Tuesday was a bright day with several hours of welcome sunshine that boosted the thermometer to a maximum of 10.0C at 13.26 being just 0.3C below the average, a very welcome dry and calm day after the turbulent weekend thanks to Storm Bert. The thermometer dropped away in the early hours to reach a minimum of 4.2C at 08.00 on Wednesday, just 0.2C above the average.

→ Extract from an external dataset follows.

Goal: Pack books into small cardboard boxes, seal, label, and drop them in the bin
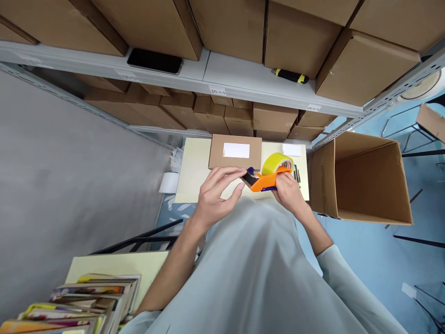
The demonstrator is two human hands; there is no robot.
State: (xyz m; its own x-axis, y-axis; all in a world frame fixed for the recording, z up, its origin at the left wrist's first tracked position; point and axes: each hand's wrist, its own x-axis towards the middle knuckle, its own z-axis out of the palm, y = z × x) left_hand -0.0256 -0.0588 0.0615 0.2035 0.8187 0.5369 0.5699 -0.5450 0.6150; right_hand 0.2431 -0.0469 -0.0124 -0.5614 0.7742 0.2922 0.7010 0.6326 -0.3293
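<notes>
Two hands work the orange tape dispenser (267, 178): right hand (288, 192) grips its handle, left hand (218, 190) fingers pinch the tape end, next pull toward the sealed carton (235, 152).

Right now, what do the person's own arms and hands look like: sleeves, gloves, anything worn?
Both hands are bare: no gloves, rings or watch show on the left hand or the right hand. The forearms are uncovered too. Pale grey-blue sleeves, matching the garment on the torso, are pushed up towards the elbows. No markings show on the fabric.
</notes>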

Overnight the cloud built up and the wind strengthened as Storm Conall, named by the Dutch Weather Service as they will suffer the greatest impact from it, passed over southern England with the first rainfall observed at 21.30 amounting to 7.9mm by 08.00. The pressure at the centre of the depression is still falling. That additional precipitation took the monthly rainfall above average for the first time in November reaching 95.9mm being 4mm above the 40-year average. The wind veered into the north in the early hours as Storm Conall drifted eastwards and strengthened producing wind chill again so that at 08.00 it felt more like 1C outside than the 4.2C indicated on the thermometer.
Wednesday struggled to come to life as the residual cloud and drizzle from the Storm Conall weather front draped the Marlborough Downs and Savernake Forest so a very dull and gloomy beginning to the new day. Storm Conall is slowly edging eastwards into the southern North Sea and then Denmark so gradually the cloud will lift, probably after midday, and the drizzle cease. The barometric pressure has fallen to 1000.9.mb at 8.00 but it is now beginning to rise again as a short lived ridge of high pressure begins to edge in to improve the weather for tomorrow.
Incidentally, the three new images on the website were taken in 1984 after the great storm that felled so many trees in Savernake Forest.